LRD guides and handbook May 2017

Law at Work 2017

Chapter 8

Sick leave


[ch 8: pages 299-300]

Keeping in touch with staff who are off sick 



Many sickness absence procedures contain rules for keeping in touch during sickness absence. These rules may require employees to contact their employer at regular, even pre-set, intervals. They should not be implemented in an unreasonable manner. 



When sensitively managed, regular contact is generally recognised as good practice. As the HSE says, “regular contact helps to keep work on [the] agenda and offers good opportunities to plan the return to work”. Many procedures are designed to encourage contact. However, if an employer turns up unexpectedly or telephones too frequently or at inappropriate times of the day, this is likely to be intrusive. A rep can help the member organise with the employer the best time, method and regularity of communication during long-term sick leave. The new Fit for Work Service is also relevant here (see page 291).

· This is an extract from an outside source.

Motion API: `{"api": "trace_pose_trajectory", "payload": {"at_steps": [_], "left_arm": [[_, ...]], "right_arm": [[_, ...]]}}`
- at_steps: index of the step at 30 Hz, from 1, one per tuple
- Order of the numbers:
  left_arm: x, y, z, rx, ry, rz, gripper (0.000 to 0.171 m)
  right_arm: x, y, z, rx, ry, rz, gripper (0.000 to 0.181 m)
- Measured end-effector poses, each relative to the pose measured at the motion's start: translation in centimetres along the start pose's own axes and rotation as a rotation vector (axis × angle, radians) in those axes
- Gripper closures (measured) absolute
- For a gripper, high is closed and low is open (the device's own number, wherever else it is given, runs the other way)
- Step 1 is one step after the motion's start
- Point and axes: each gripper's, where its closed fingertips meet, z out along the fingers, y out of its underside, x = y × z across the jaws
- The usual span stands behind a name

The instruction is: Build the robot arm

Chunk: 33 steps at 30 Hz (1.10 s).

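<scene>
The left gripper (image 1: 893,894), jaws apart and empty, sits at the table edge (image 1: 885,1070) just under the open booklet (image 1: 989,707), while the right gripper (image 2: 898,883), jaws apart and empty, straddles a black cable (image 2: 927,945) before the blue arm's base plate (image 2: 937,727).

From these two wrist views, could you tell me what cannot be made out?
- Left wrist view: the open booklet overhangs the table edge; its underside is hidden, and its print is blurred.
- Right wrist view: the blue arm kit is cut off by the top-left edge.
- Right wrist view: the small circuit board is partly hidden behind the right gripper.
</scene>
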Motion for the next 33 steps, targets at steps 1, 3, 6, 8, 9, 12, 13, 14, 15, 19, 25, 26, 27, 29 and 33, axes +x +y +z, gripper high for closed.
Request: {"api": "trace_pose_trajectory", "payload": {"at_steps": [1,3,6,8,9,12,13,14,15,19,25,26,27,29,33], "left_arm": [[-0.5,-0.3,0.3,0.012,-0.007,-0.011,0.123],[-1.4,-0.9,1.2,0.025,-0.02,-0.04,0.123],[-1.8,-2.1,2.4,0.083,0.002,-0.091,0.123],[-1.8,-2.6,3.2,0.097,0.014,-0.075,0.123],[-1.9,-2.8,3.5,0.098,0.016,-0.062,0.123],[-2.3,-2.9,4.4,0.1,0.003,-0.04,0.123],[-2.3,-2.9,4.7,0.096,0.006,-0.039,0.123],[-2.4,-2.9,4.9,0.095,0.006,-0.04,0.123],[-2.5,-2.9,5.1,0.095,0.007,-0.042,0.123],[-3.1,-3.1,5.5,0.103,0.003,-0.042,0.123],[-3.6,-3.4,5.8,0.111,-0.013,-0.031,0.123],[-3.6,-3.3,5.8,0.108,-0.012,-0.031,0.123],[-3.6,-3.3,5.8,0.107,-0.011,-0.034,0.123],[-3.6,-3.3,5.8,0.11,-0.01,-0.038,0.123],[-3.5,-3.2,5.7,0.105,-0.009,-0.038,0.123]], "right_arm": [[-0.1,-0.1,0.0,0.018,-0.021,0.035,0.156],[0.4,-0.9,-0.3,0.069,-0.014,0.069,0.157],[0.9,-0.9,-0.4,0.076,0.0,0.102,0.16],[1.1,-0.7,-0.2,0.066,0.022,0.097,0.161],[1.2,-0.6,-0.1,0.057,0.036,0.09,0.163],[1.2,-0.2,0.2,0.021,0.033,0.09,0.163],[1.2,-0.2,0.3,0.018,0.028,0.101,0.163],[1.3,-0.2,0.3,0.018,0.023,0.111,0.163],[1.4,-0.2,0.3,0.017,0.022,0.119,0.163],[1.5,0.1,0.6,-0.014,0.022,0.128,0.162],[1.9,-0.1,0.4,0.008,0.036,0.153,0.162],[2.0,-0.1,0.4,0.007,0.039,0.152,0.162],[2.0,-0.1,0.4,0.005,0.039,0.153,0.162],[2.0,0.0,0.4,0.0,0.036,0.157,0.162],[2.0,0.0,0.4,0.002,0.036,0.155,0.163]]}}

An employer who makes inappropriate contact with an employee on sick leave risks being found to have fundamentally breached the employment contract, as this recent case demonstrates:


Ms Hodkinson was off work with work-related depression and anxiety which she linked to bullying by senior managers. While off sick, she received a letter from her employer’s Chief Executive Officer (CEO) raising six “areas of concern” that her employer wanted to discuss with her. Distressed by this, she resigned and brought a tribunal claim alleging disability discrimination, harassment and constructive dismissal. An employment tribunal found that the issues raised by the CEO were neither serious nor urgent, and some had already been resolved. The EAT agreed with the tribunal that the employer’s decision to raise these issues by letter in an unselective way, knowing, or when they should have known, that the letter was likely to upset Hodkinson so much that she would be unable to return to work, was a fundamental breach of contract that led to her resignation (constructive dismissal).


Private Medicine Intermediaries Limited v Hodkinson & Another [2016] UKEAT/0134/15/LA


www.bailii.org/uk/cases/UKEAT/2016/0134_15_1501.html

Failing to keep a worker who is off sick during disability-related absence properly informed over important work developments, such as redundancy or the availability of voluntary severance, is likely to breach the duty to make reasonable adjustments (Chawla v Hewlett Packard Limited [2015] UKEAT/0280/13/BA).


Even if an absent worker is not disabled, failing to inform and consult over important changes to contract terms is likely to be a breach of the contractual duties of good faith, trust and confidence (see Chapter 3).


There are also important statutory duties to consult collectively over proposed redundancies or TUPE transfers (see Chapters 11 and 12). Special arrangements must be made to make sure absent workers are not forgotten.